Negli ultimi anni si è posta particolare attenzione sulla valutazione del rischio di frattura nel paziente acromegalico e numerosi studi, alcuni effettuati anche dal nostro gruppo di ricerca, hanno mostrato che l’incidenza di fratture vertebrali in questi pazienti è aumentata. Si tratta di fratture  vertebrali morfometriche, spesso non diagnosticate perché asintomatiche, che possono essere riscontrate da un valutatore attento attraverso una radiografia del rachide in due proiezioni. La valutazione morfometrica viene effetuata sulle vertebre T4-L4 con un software dedicato attraverso la misurazione delle altezze anteriore, media e posteriore di ogni vertebra. Le deformità vengono definite lievi, moderate o severe se la differenza tra l’altezza posteriore e media (deformità a lente biconcava) oppure tra la posteriore e l’anteriore (deformità a cuneo) è rispettivamente del 20-25%, del 25-35% o superiore al 35%.

Il primo studio che ha mostrato un’aumentata prevalenza di fratture vertebrali nell’acromegalia rispetto ai controlli è stato condotto su donne in post menopausa. Tale studio ha dimostrato la presenza di una correlazione positiva tra donne acromegaliche fratturate e attività di malattia nonché la presenza di fratture vertebrali anche con una densità minerale ossea alla MOC normale. Anche nel maschio acromegalico si rileva una maggiore prevalenza di fratture vertebrali rispetto ai controlli indipendentemente dallo stato gonadico; l’unica correlazione sembra esserci con l’attività di malattia. Il diabete, che di per sè rappresenta un fattore di rischio per l’insorgenza di osteoporosi e fratture da fragilità, è una complicanza frequente dell’acromegalia (20-40% dei pazienti ne p affetto) e costituisce un ulteriore fattore di rischio per frattura in questi pazienti.

Recentemente il nostro gruppo ha dimostrato che esiste un fattore di rischio di natura genetica nei pazienti acromegalici che può predisporre al rischio di fratture vertebrali: un polimorfismo del gene per il recettore del GH. Un polimorfismo è una variante di un gene che compare con una frequenza non trascurabile e che codifica per una proteina che risulta essere  diversa dal normale. In questo caso la nostra proteina è il recettore per il GH che nei pazienti portatori di polimorfismo d3  non possiede la porzione del recettore codificata dall’esone 3. Nei pazienti che presentano tale delezione il rischio di frattura sarebbe aumentato di 3 volte rispetto ai pazienti con recettore intero.
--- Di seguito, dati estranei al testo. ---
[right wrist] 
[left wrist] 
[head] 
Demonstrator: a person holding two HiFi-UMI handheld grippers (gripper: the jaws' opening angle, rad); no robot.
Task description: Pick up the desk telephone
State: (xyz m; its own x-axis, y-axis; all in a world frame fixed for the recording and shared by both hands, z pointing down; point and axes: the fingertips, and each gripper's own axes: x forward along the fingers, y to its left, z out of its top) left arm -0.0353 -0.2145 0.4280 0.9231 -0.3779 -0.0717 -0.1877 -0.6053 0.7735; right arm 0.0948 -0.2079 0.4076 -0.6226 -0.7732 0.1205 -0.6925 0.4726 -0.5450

L’assenza dell’esone 3 aumenterebbe infatti la trasduzione intracellulare del segnale alterando la porzione extracellulare della proteina; di conseguenza tale polimorfismo aumenterebbe la sensibilità al GH con un aumento del turn over osseo e della fragilità ossea.

Alla luce delle recenti acquisizioni possiamo dedurre che nella valutazione del rischio fratturativo del paziente acromegalico la MOC gioca un ruolo marginale cosi come la determinazione laboratoristica dei markers di turn over osseo. La radiografia morfometrica della colonna dorso-lombare è invece uno strumento ormai fondamentale nella valutazione dell’osteopatia in tali pazienti senza escludere che in un prossimo futuro anche la determinazione del genotipo possa essere un valido supporto nella stratificazione del rischio fratturativo.